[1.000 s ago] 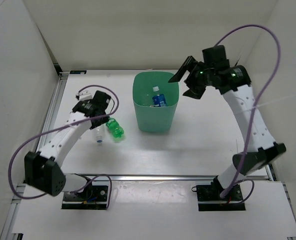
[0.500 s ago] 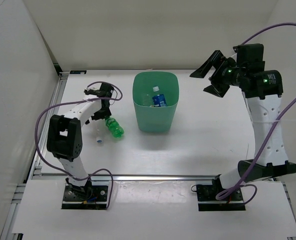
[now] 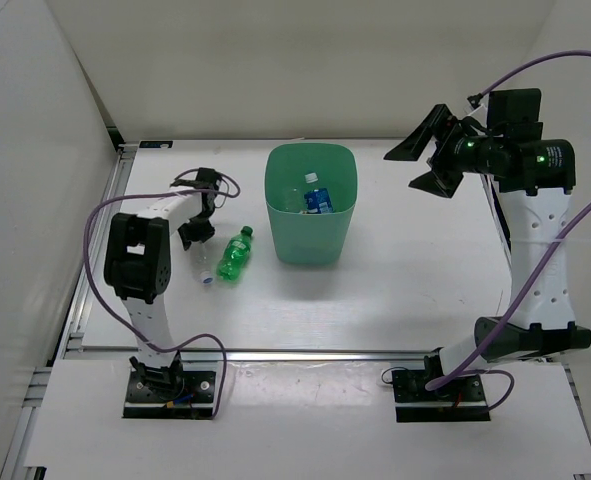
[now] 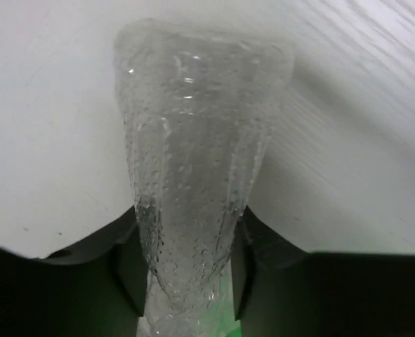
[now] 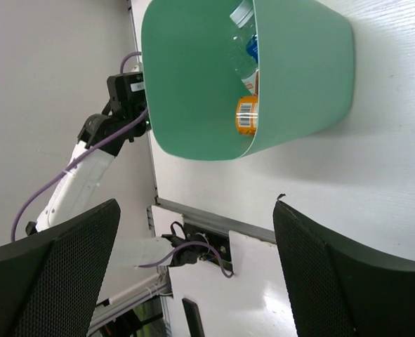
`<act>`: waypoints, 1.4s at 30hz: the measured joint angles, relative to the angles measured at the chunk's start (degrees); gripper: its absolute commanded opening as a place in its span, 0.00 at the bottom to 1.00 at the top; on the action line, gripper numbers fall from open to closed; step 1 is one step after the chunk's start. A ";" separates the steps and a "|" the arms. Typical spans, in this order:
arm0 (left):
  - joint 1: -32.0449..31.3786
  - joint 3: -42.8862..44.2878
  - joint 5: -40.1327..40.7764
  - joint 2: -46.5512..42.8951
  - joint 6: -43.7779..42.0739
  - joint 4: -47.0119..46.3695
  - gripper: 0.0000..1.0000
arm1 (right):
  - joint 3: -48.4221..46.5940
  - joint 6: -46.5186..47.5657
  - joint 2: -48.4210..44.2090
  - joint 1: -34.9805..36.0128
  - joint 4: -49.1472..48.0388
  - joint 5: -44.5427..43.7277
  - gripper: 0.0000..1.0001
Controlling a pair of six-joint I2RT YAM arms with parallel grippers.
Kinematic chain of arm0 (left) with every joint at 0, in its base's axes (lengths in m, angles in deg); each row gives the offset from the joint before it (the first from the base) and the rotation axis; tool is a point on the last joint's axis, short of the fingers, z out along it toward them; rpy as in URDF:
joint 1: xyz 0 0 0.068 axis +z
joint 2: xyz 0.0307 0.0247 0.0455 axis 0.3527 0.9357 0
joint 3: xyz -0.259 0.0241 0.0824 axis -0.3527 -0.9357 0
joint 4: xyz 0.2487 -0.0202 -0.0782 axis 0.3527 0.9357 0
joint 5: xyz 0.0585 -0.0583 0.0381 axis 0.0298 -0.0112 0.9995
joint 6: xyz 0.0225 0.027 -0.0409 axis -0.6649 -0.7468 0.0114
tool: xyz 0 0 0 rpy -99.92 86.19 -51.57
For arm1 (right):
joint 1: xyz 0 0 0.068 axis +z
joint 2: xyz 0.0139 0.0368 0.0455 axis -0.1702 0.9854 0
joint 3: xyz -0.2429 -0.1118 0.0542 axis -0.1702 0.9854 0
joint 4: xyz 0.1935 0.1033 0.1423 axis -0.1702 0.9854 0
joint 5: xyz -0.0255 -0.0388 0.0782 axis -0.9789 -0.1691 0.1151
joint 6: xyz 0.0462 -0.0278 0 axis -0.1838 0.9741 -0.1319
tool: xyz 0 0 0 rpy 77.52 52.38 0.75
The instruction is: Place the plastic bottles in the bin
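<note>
Left of the bin (image 3: pixel 277 215), the clear bottle (image 4: pixel 193 175) is clamped on the desk (image 3: pixel 395 270) by the left fingers (image 4: pixel 126 270), which were spread earlier. The green bottle (image 3: pixel 235 255) beside it is reoriented. The right fingers (image 5: pixel 53 281) are held apart.

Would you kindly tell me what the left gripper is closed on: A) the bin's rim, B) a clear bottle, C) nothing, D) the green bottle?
B: the left gripper has its jaws pressed against both sides of a clear bottle, while the green bottle lies free beside it.
</note>
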 measured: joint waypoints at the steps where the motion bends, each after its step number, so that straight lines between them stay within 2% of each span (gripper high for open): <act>1: 0.76 -0.09 -0.35 -0.28 0.37 0.46 0.31 | 0.00 0.07 0.04 -0.02 0.09 0.44 0.92; 3: 2.69 -0.07 -0.96 -0.68 2.08 2.05 0.13 | 0.00 0.22 0.11 -0.02 0.35 1.07 0.92; 4: 3.65 0.15 -1.25 -0.90 3.28 3.32 0.11 | 0.00 0.24 0.11 -0.02 0.39 1.25 0.92; 7: 6.03 3.39 -2.64 -2.32 6.19 7.67 0.11 | 0.00 0.31 0.11 0.02 0.39 1.55 0.92; 10: 6.51 9.16 -5.22 -7.48 7.98 9.33 0.11 | 0.39 0.28 0.11 0.35 0.35 1.92 0.91; 15: 5.35 19.47 -13.57 -19.85 9.31 3.87 0.11 | 3.19 0.26 -0.35 1.03 0.11 1.88 0.91; 19: 0.20 27.63 -18.43 -25.49 10.10 -0.98 0.12 | 5.97 0.24 -1.44 1.16 0.07 1.36 0.91; 25: -14.51 36.92 -19.39 -23.06 8.33 -6.54 0.13 | 10.25 0.24 -5.35 1.18 -0.26 0.22 0.91; 28: -19.74 42.69 -19.04 -16.61 6.36 -7.06 0.23 | 10.71 0.24 -6.82 1.18 -0.39 -0.26 0.91; 29: -21.16 45.75 -18.78 -13.29 5.35 -6.97 0.28 | 10.73 0.24 -7.23 1.18 -0.55 -0.50 0.91; 30: -22.60 48.57 -18.27 -10.10 4.22 -7.37 0.38 | 10.75 0.24 -7.54 1.18 -0.59 -0.68 0.91; 33: -25.75 52.72 -16.28 -3.48 1.25 -7.80 0.53 | 11.50 0.24 -8.59 1.18 -0.85 -0.96 0.92; 34: -26.51 52.85 -15.41 -2.23 0.31 -7.69 0.70 | 11.69 0.28 -8.83 1.18 -0.83 -1.09 0.92; 35: -27.23 52.61 -14.64 -1.16 -0.48 -7.43 0.80 | 11.69 0.31 -9.03 1.18 -0.83 -1.40 0.92; 36: -27.78 52.06 -13.84 -0.66 -1.25 -7.26 1.00 | 11.69 0.35 -9.18 1.18 -0.87 -1.64 0.93; 42: -28.06 45.38 -7.82 -3.17 -5.05 -6.73 1.00 | 11.69 0.61 -9.81 1.18 -0.79 -2.51 0.93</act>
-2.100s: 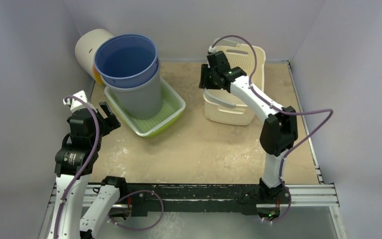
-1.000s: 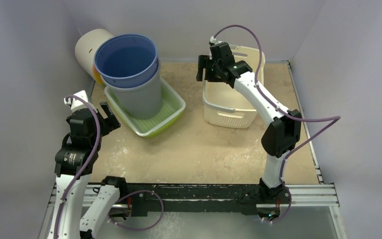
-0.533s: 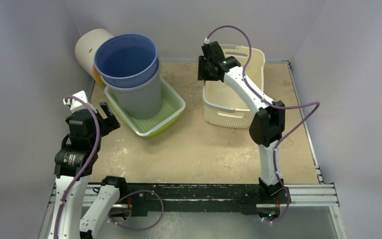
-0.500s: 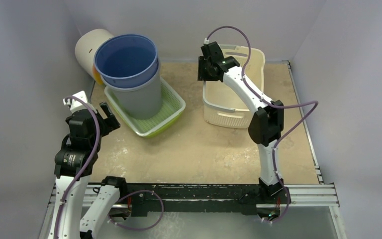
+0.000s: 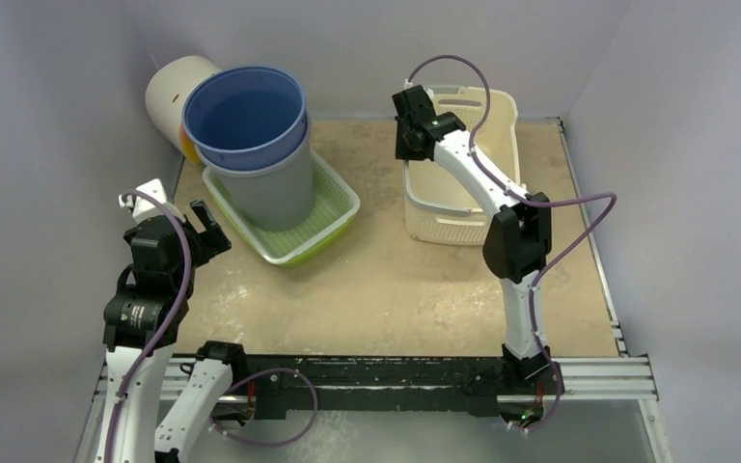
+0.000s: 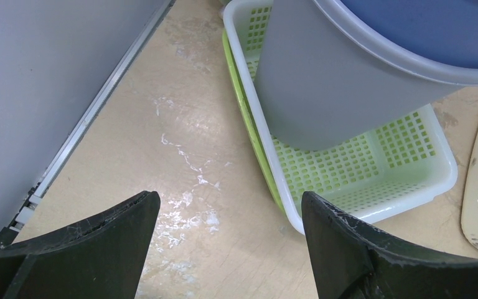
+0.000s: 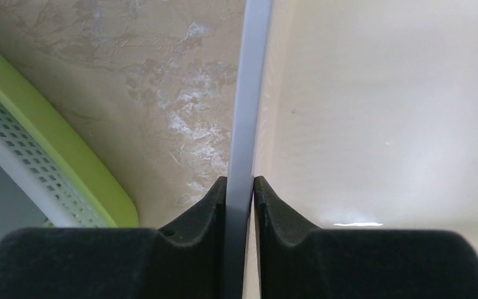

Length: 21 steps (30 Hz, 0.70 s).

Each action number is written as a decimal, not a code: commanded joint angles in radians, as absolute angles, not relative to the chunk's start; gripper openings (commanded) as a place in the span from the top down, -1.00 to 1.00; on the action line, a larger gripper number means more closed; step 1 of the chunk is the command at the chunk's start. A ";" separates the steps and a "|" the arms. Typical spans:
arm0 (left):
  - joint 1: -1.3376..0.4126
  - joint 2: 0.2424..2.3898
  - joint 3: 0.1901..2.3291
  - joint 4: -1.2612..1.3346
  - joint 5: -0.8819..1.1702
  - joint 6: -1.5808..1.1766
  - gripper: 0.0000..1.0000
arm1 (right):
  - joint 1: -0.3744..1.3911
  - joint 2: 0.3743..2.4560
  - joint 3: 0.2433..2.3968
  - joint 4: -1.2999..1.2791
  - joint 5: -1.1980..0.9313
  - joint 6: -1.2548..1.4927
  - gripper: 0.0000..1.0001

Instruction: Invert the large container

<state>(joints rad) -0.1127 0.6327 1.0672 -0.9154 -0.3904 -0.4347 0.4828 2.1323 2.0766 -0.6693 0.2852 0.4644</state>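
The large container (image 5: 465, 220) is a cream plastic basket with perforated walls, standing open side up at the back right of the table. My right gripper (image 5: 408, 151) reaches down over its far left corner. In the right wrist view the gripper (image 7: 239, 180) is shut on the container's thin left rim (image 7: 252, 75), one finger outside and one inside the cream interior (image 7: 379, 112). My left gripper (image 5: 207, 224) hovers near the left wall, and in the left wrist view it (image 6: 230, 202) stands open with only bare table between its fingers.
A blue bucket (image 5: 246, 114) is nested in a grey bucket (image 5: 275, 193), which stands in a green and white mesh tray (image 5: 336, 207) at the back left. A white cylinder (image 5: 172, 89) lies behind them. Grey walls close in the left, back and right.
My right gripper has closed onto the container's left rim near the far corner, and the container has shifted slightly to the right. The left arm has barely moved.
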 commanded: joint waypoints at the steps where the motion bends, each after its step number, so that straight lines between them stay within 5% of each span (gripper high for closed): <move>1: -0.115 0.632 1.092 -0.902 -0.405 -0.429 -0.69 | 0.468 2.082 2.035 -0.644 0.296 0.447 1.00; 10: -0.115 0.633 1.106 -0.902 -0.419 -0.416 -0.69 | 0.450 1.902 1.937 -0.379 -0.014 0.442 1.00; 21: -0.115 0.641 1.112 -0.900 -0.429 -0.408 -0.69 | 0.359 1.712 1.709 0.055 -0.442 0.768 1.00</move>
<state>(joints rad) -0.1127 0.6384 1.0706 -0.9154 -0.4068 -0.4263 0.3935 1.8317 1.8133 -0.2790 -0.2108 0.5808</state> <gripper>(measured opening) 0.844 0.178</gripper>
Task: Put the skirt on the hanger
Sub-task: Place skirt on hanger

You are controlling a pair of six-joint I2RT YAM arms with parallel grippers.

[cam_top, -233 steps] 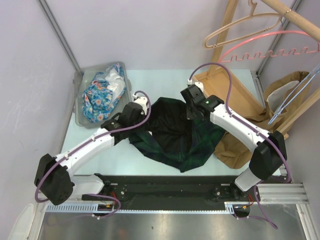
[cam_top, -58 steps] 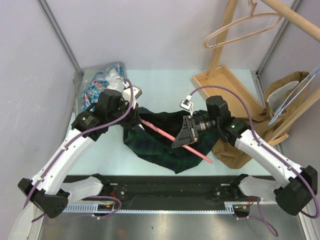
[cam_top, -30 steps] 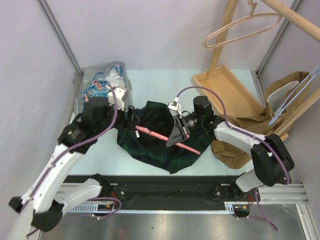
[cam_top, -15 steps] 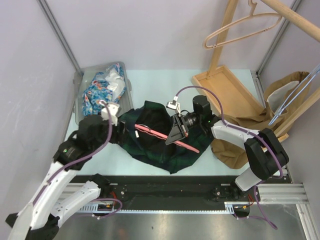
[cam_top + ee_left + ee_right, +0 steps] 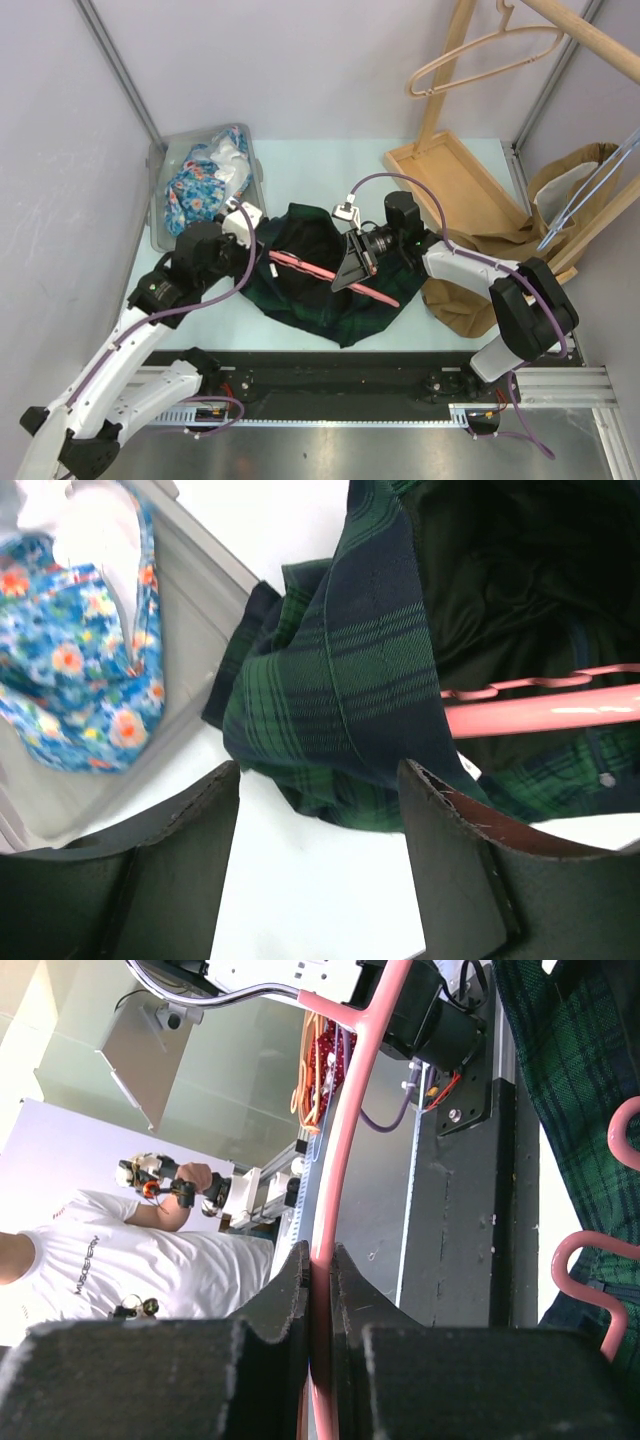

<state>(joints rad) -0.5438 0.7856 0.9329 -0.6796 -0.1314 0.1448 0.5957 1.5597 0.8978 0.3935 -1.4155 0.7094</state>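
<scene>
The dark green plaid skirt [image 5: 325, 300] lies crumpled in the middle of the table. It also fills the upper part of the left wrist view, skirt [image 5: 340, 680]. Across its top lies the pink hanger [image 5: 320, 268], one end over the skirt's dark opening. My right gripper [image 5: 352, 266] is shut on the hanger's thin pink rod [image 5: 345, 1140], which runs between its fingers [image 5: 290, 1290]. My left gripper [image 5: 252, 248] is open at the skirt's left edge. Its jaws [image 5: 320, 780] frame bare table just short of the plaid hem, and nothing is between them.
A grey bin [image 5: 160, 205] with blue floral cloth [image 5: 205, 185] stands at the back left, close to my left gripper. A wooden rack base [image 5: 450, 170] and brown fabric [image 5: 465, 295] are on the right. A beige hanger [image 5: 480, 50] hangs above.
My left arm has swung forward again, bringing its open gripper up to the skirt's left edge, its jaws slightly narrower. The right gripper holds the hanger in the same place.
</scene>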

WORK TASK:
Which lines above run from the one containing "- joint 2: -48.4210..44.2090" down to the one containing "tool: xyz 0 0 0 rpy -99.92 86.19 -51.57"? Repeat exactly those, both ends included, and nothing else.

WRITTEN SOLUTION:
  - joint 2: -48.4210..44.2090
  - joint 1: -34.9805..36.0128
  - joint 4: -49.1472..48.0388
  - joint 5: -44.5427..43.7277
  - gripper: 0.0000..1.0001
Controlling a pair of six-joint I2RT YAM arms with parallel grippers.
Kinematic chain of arm0 (left) with every joint at 0, in its base's axes (lengths in m, angles in deg); each row gives the offset from the joint before it (the first from the base) and the rotation axis; tool is a point on the last joint's axis, short of the fingers, z out along it toward them; rpy as in URDF:
joint 1: xyz 0 0 0.068 axis +z
joint 2: xyz 0.0307 0.0247 0.0455 axis 0.3527 0.9357 0
joint 3: xyz -0.259 0.0241 0.0824 axis -0.3527 -0.9357 0
joint 4: xyz 0.2487 -0.0202 -0.0782 axis 0.3527 0.9357 0
joint 5: xyz 0.0585 -0.0583 0.0381 axis 0.0298 -0.0112 0.9995
joint 6: xyz 0.0225 0.027 -0.0409 axis -0.6649 -0.7468 0.0114
tool: xyz 0 0 0 rpy -99.92 86.19 -51.57

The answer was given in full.